Data: 2002-12-06 16:02:25
Temat: koniec mi?o?ci...? tak po prostu?
Od: s...@w...pl (Sebastian)
Pokaż wszystkie nagłówki
witam wszystkich
Mam dla Was ciekawy przypadek :)
Byla sobie para, kobieta i mezczyzna, mieszkali od siebie 300km, on
studiowal, ona pracowala. Byli ze soba poltora roku. Spotykali sie ze
soba raz na dwa tygodnie (weekend). Ukladalo sie miedzy nimi bardzo
dobrze. Umieli ze soba rozmawiac, kochali sie, mieli nawet plany na
przyszlosc. Rzadko dochodzilo miedzy nimi do sprzeczek. A nawet jak
juz sie pojawila jakas roznica zdan, to potrafili w mgnieniu oka
wszystko sobie wyjasnic. Praktycznie zwiazek idealny.
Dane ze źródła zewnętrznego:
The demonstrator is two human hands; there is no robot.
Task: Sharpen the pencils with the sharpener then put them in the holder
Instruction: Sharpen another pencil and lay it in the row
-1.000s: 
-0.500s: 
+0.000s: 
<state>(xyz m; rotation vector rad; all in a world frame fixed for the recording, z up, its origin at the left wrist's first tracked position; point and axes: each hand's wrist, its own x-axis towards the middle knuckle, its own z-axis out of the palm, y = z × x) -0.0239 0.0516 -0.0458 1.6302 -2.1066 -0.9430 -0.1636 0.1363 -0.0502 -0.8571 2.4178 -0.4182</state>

I oto pewnego dnia kobieta stwierdzila ze juz nie kocha tego faceta...
powod?
Nie ma powodu, tak po prostu...
Przyjechala do niego i mu to powiedziala, ze chcialaby to zakonczyc bo
tak to czuje... Z jednej strony stwierdzila ze uczucia nadal jakies
istnieja, ale ona nie wie czy to milosc czy nie.
Podczas ostatniego spotkania stwierdzila, ze gdyby kiedykolwiek
chciala do niego wrocic, to zyczylaby sobie zeby on sie nie zmienial.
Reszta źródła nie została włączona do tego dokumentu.